Naquele dia 18 de dezembro, em Buenos Aires, os negociadores europeus se surpreenderam com a proposta. Mas esquivaram-se de aceitá-la no momento porque teriam de submetê-la a consultas técnicas e políticas dos países-membros. Pediram algumas semanas. “Não colocamos a pistola na cabeça deles”, comentou um dos negociadores do Mercosul. “Esperaremos o tempo que for necessário para os europeus fazerem as consultas internas e nos responderem porque sabemos que há chances agora de conclusão do acordo.”
Não há generosidade em negociações comerciais. O Mercosul decidiu não pressionar os europeus porque já há “distrações” demais no velho continente – a saída da Inglaterra do bloco (Brexit), os resquícios do separatismo catalão na Espanha, as dificuldades da Alemanha em compor um governo, entre outros. Uma pressão maior poderia levá-los a engavetar as negociações definitivamente. Ao final da espera, porém, os sul-americanos não fecharão o acordo sem acesso substancial aos mercados de carnes, de milho e de etanol europeus. Seria injustificável internamente.
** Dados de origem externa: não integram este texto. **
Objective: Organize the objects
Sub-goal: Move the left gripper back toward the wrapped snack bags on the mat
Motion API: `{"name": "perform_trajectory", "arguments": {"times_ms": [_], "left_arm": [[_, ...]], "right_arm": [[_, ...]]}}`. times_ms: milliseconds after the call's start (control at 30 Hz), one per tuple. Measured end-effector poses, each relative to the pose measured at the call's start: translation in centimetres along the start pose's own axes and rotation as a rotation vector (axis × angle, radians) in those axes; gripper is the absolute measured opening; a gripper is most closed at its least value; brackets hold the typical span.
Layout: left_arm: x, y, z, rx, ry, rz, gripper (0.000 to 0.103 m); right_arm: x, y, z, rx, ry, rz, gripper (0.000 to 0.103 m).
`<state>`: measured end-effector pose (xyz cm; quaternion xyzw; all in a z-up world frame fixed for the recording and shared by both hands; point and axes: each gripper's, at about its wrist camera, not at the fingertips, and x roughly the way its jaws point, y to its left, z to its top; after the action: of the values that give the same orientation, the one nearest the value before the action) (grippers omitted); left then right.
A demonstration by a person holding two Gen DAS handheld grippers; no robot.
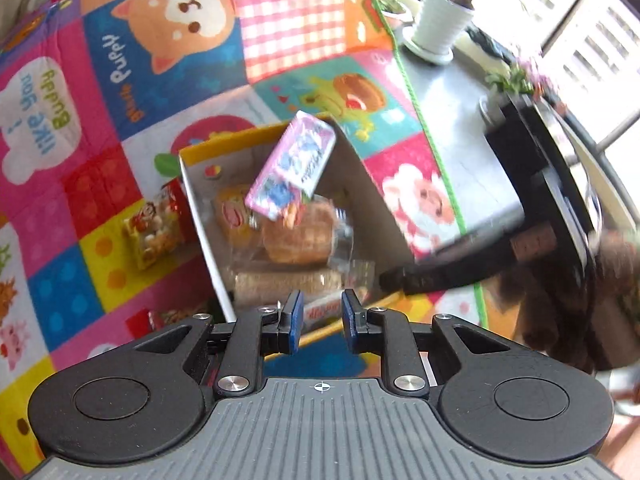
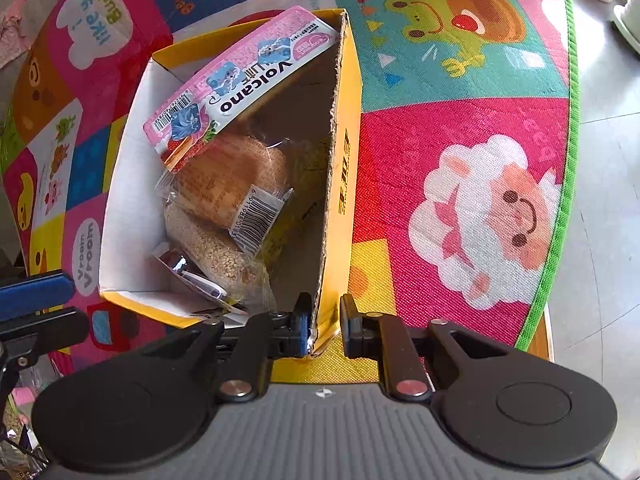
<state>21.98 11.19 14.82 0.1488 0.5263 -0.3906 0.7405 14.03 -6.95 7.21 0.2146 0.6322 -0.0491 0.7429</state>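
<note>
Pink packet [image 2: 240, 80], printed "Volcano", barcode at one end: lies tilted atop the contents of the yellow cardboard box [image 2: 340, 184], at 11 o'clock from the right gripper [image 2: 323, 326]. Box also holds wrapped bread [image 2: 228, 188] and a sesame bar [image 2: 218, 252]. Right gripper straddles the box's wall, fingers parted. Left gripper [image 1: 319, 326] spread, holding nothing, box at its 12 o'clock. Play mat [image 2: 460, 152] reads "Vroom Vroom".

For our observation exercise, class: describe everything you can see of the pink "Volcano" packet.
The pink Volcano packet is a flat, glossy rectangular pack with bold black "Volcano" lettering, blue picture panels, a barcode at one end and a red-orange picture at its lower corner. It looks intact. It lies tilted across the top of the yellow cardboard box, above the wrapped bread; whether it touches either is unclear. Neither hand-held gripper holds it.
</note>
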Motion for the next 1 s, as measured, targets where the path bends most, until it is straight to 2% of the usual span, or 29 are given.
{"name": "perform_trajectory", "arguments": {"times_ms": [100,200,267,300,367,433,533,567,633,667,733,767,800,833,867,933,1000], "left_arm": [[0.0,1.1,2.7,-0.09,-0.058,-0.004,0.023],[1.1,0.8,6.3,-0.036,-0.083,0.022,0.023],[2.5,1.0,8.2,-0.034,-0.096,0.072,0.023],[3.2,1.5,9.0,-0.072,-0.098,0.089,0.023],[4.9,3.4,9.9,-0.229,-0.076,0.082,0.023],[6.6,4.7,9.8,-0.379,-0.003,0.016,0.023],[8.0,3.7,9.0,-0.452,0.102,-0.175,0.023],[8.0,3.1,8.5,-0.456,0.112,-0.23,0.024],[7.3,2.3,7.8,-0.484,0.083,-0.252,0.024],[7.0,2.6,7.6,-0.53,0.056,-0.261,0.024],[5.4,3.8,7.3,-0.617,-0.082,-0.21,0.024],[4.6,4.4,7.3,-0.641,-0.149,-0.154,0.024],[4.2,5.0,7.4,-0.647,-0.182,-0.094,0.024],[4.5,5.5,7.6,-0.639,-0.176,-0.052,0.024],[5.2,6.0,7.8,-0.616,-0.138,-0.032,0.024],[6.8,6.5,7.6,-0.579,-0.064,-0.019,0.024],[8.0,6.4,6.5,-0.609,-0.005,-0.08,0.025]], "right_arm": [[0.0,-0.3,0.1,0.009,0.0,0.012,0.015],[0.2,-0.1,0.1,-0.001,-0.003,0.012,0.015],[0.3,0.1,0.0,-0.011,-0.008,0.005,0.015],[0.4,0.1,0.0,-0.013,-0.011,0.007,0.015],[0.4,-0.1,0.0,-0.008,-0.013,0.018,0.015],[0.3,-0.4,-0.1,0.0,-0.017,0.028,0.015],[0.3,-0.5,-0.1,0.008,-0.023,0.033,0.015],[0.3,-0.4,-0.2,0.007,-0.025,0.034,0.015],[0.3,-0.5,-0.2,0.008,-0.026,0.036,0.015],[0.2,-0.5,-0.1,0.008,-0.025,0.036,0.015],[0.1,-0.4,-0.2,0.0,-0.026,0.033,0.015],[0.1,-0.4,-0.2,-0.004,-0.028,0.032,0.015],[0.1,-0.3,-0.2,-0.006,-0.029,0.03,0.015],[0.2,-0.2,-0.2,-0.01,-0.03,0.027,0.015],[0.2,-0.1,-0.2,-0.017,-0.033,0.025,0.016],[0.3,0.0,-0.2,-0.025,-0.039,0.021,0.016],[0.3,-0.1,-0.3,-0.022,-0.042,0.026,0.016]]}}
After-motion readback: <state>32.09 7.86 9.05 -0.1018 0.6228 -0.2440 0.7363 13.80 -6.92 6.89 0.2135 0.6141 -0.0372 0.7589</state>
Como destacou o presidente da Comissão Europeia, Jean-Claude Juncker, de Luxembergo, o acordo comercial com o Mercosul será o maior assinado pela União Europeia, uma vez que as negociações com os Estados Unidos foram abortadas pelo presidente Donald Trump. Será também o maior, mais significativo para o Mercosul. Se as conversas de amanhã em Bruxelas prosperarem, o acordo poderá ser assinado semanas depois. Durante mais oito a nove meses, haverá o detalhamento dos textos e traduções.
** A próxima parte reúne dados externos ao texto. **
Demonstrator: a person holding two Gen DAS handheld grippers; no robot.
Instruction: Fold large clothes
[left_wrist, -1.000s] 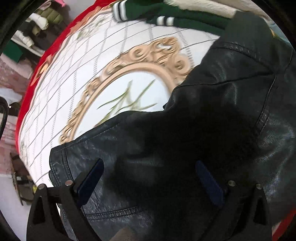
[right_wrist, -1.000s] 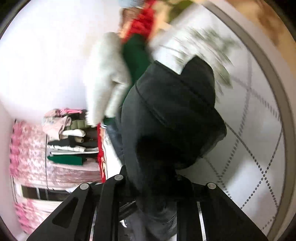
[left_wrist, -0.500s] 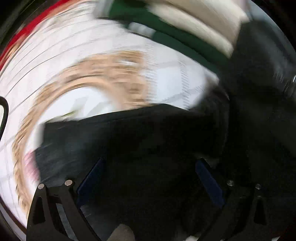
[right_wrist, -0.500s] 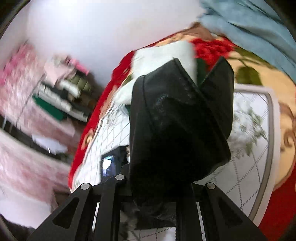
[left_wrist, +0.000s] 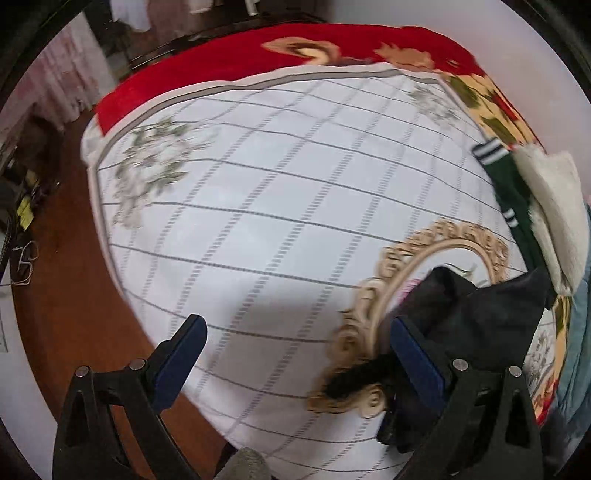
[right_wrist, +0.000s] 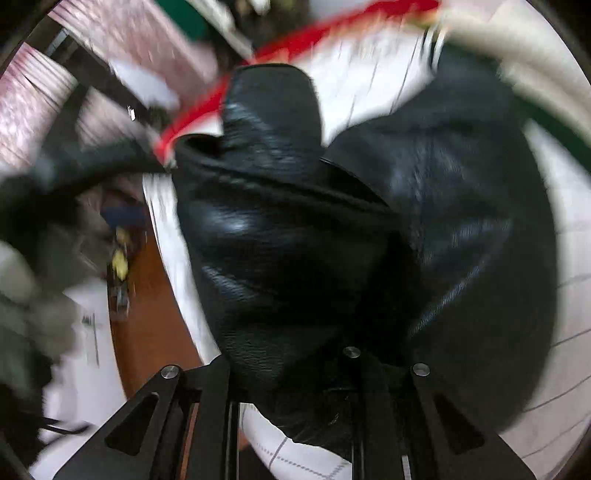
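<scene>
L gripper jaws wide apart, nothing between the blue pads, hovering over the white quilted bedspread w/ grey grid lines and a gold scroll oval. R gripper clamped on the black leather jacket; the leather bunches up right at the fingers, fills most of the R wrist view, hanging lifted w/ a rounded flap sticking up at top centre. R view is motion-blurred, so bg detail is poor. In L wrist view the jacket shows at lower right, just beside and partly behind the right-hand pad, overlapping the gold oval; a dark fuzzy edge trails out over the spread at its lower left. Green garment w/ white stripes and a cream fleece item lie stacked at the bed's far right edge, near the jacket; can't tell if touching. Red floral blanket under the spread along the far side. Brown wood floor at left, some clutter there, too small to ID.
</scene>
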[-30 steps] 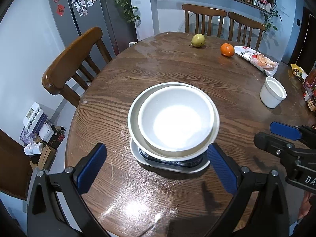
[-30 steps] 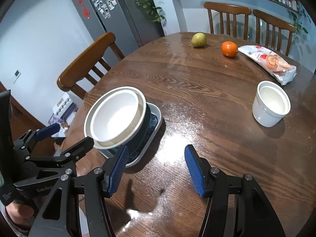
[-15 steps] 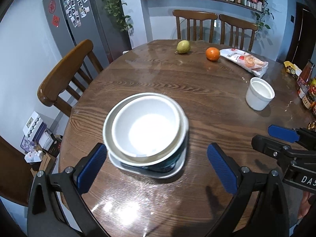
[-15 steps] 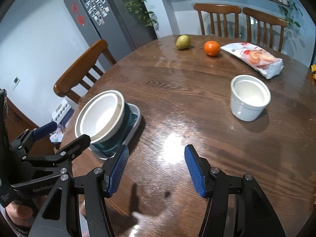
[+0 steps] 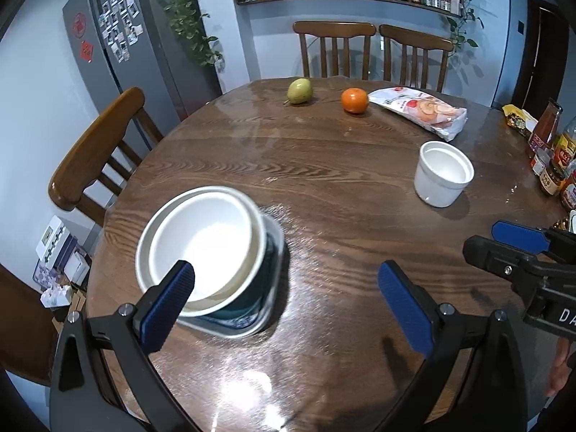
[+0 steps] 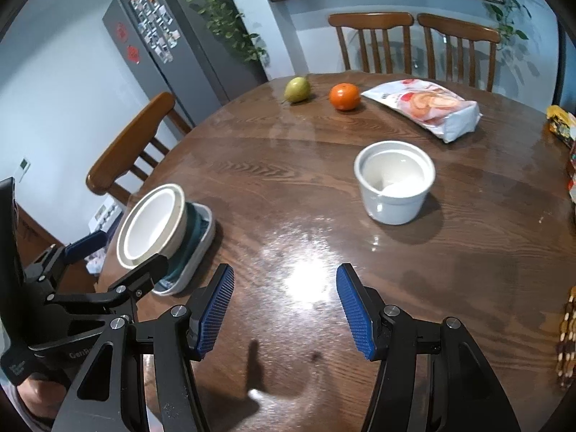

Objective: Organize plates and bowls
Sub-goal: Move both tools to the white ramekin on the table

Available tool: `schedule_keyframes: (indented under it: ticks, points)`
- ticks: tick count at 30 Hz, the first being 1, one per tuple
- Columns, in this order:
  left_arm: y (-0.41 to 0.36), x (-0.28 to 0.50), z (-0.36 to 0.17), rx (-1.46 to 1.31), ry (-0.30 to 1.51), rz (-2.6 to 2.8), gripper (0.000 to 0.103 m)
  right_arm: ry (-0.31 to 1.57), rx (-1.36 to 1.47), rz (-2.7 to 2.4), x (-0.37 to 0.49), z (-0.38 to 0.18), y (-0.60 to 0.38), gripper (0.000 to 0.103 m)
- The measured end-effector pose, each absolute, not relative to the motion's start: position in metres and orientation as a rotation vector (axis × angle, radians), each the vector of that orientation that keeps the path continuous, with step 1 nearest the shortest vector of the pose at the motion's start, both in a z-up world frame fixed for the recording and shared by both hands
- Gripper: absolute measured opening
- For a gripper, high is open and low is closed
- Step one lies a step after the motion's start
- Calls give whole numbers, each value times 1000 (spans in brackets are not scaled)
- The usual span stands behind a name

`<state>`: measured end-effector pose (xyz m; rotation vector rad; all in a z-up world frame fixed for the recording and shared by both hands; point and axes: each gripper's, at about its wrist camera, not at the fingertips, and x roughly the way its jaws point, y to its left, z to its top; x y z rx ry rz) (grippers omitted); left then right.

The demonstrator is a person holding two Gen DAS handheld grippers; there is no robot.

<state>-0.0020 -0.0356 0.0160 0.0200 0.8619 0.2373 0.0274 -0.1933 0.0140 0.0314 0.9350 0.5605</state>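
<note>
The left tool [image 5: 286,298] hangs above the table [image 5: 324,165] with its blue pads spread wide and nothing between them. The right tool [image 6: 284,309] is likewise released and empty. In the left view, the stack of dishes [image 5: 201,248] sits at about ten o'clock from the left tool, just past its left pad: two white bowls nested in a dark bowl, all on a shallow plate. The white cup [image 5: 442,172] stands alone at about two o'clock, well apart from the stack.

Judging by this, most of the sorting looks done, since the bowls and plate are already gathered into one pile; the lone cup seems to be what is left, if it belongs with them.

The right view shows the cup [image 6: 394,180] closer and almost straight ahead at twelve to one o'clock, with the stack seen from the side, so the dark bowl and plate rim are plainer. Only the left view shows the bottles [image 5: 554,158] at the table's three o'clock edge.
</note>
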Motion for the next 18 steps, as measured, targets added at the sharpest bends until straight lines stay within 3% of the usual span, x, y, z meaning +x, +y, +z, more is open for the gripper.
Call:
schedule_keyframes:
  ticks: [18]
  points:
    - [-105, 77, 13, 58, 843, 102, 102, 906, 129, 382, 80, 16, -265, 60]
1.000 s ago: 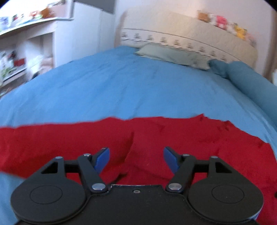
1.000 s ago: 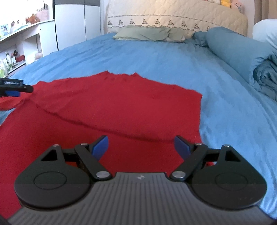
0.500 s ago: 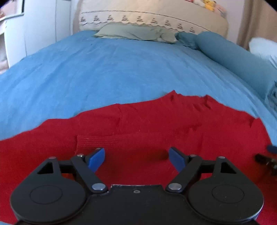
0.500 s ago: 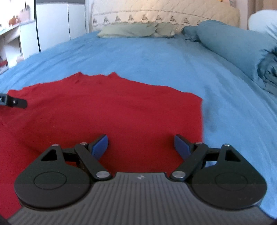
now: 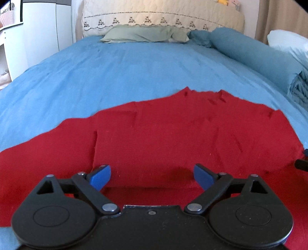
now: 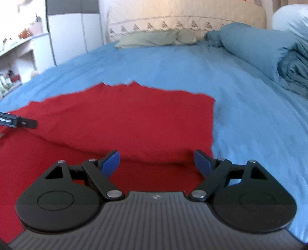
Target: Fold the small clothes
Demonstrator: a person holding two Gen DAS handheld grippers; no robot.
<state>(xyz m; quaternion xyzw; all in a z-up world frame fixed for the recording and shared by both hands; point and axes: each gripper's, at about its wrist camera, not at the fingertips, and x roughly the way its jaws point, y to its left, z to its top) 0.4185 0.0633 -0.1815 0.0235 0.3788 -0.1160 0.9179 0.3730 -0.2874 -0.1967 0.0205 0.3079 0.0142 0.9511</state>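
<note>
Red garment (image 5: 173, 138) spread flat on blue bed sheet (image 5: 125, 69), filling lower half of both views; far edge jagged, w/ small peaks toward 12 o'clock. Upper layer folded over lower one: fold edge runs across just ahead of both claws, short vertical crease at approx 10 o'clock from left claw. Right edge of garment straight, at 1 o'clock from right claw, bare sheet beyond it. Left claw (image 5: 152, 177) released, jaws just been opening, now wide apart; blue pads (image 5: 101, 176) hang over the red cloth, nothing pinched between them, only fabric lying below. Right claw (image 6: 156, 162) also released, jaws wide, blue pads (image 6: 110, 162) just over the folded edge, right pad near garment's right border; touching cloth or not: can't tell. Part of left claw's black finger (image 6: 23, 123) pokes into right wrist view at 9 o'clock, over the garment's left part; a dark bit of the right claw shows at 3 o'clock edge in left wrist view. Toward 12 o'clock: green pillow (image 5: 144, 34) against quilted beige headboard (image 5: 163, 17). Rolled blue duvet (image 5: 256, 57) along bed's right side, approx 2 o'clock. White wardrobe (image 5: 44, 28) at 11 o'clock; shelves w/ small items (image 6: 17, 57) at 10 o'clock in right wrist view, blurred.
</note>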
Quando entrar em vigor, o acordo imporá compromissos de redução de tarifas ao longo de dez anos para ambos os lados. Também haverá o compromisso de respeitarem uma série de normas relacionadas a conteúdo nacional, propriedade intelectual, acesso de serviços, defesa da concorrência, compras governamentais, entre outros temas. Não haverá, entre esses capítulos, o de proteção de investimentos.
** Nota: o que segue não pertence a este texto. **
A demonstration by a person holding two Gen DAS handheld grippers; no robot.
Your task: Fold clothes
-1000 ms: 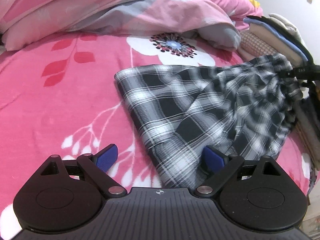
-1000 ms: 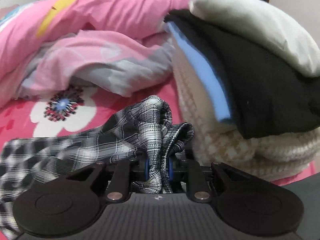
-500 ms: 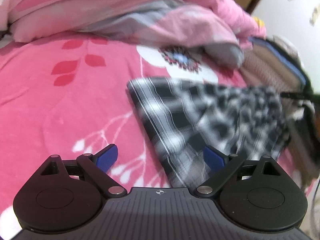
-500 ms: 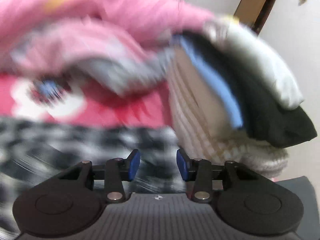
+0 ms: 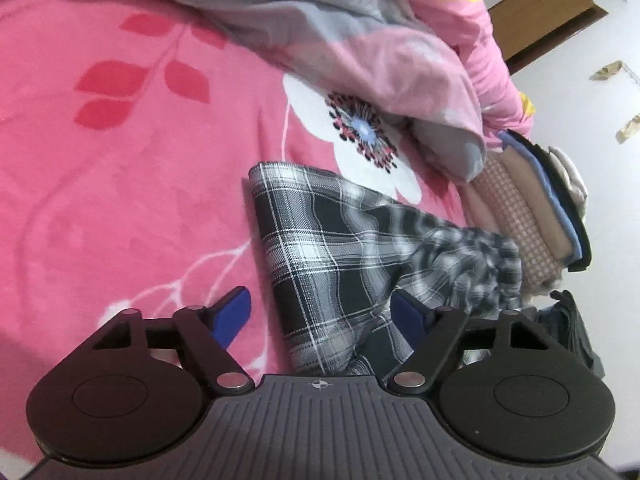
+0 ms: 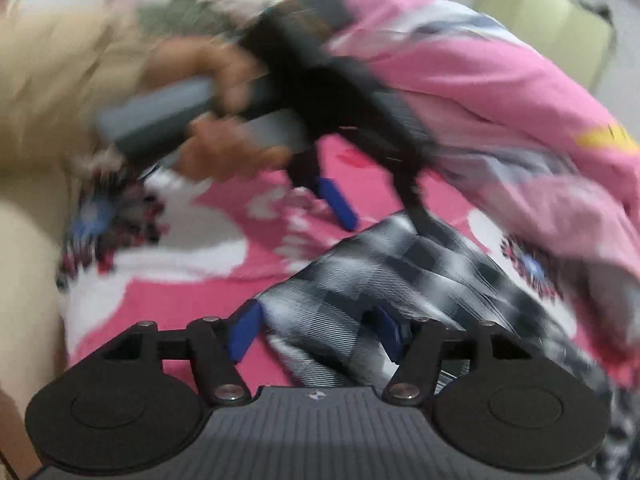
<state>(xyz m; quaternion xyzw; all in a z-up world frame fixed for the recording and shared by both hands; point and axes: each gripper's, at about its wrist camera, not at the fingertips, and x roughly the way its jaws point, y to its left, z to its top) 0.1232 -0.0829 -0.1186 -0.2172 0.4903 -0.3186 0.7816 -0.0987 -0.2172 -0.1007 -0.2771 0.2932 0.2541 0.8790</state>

As negociações começeram em 1999 e chegaram a um impasse em 2004, quando foram suspensas. Seis anos mais tarde, foram retomadas, mas caminharam lentamente até a mudança de governos no Brasil (2015) e na Argentina (2016). O próprio Mercosul e sua agenda externa do voltaram às prioridades de ambos os países, o que tornou possível deslanchar as conversas com os europeus e com outros parceiros comerciais. Entre eles, o Canadá, com quem o Mercosul iniciará negociações em breve, e a Coréia do Sul. O Mercosul tem ainda em sua agenda a ampliação do acordo de preferências tarifárias com a Índia e a negociação com a Associação Europeia de Livre Comércio (EFTA).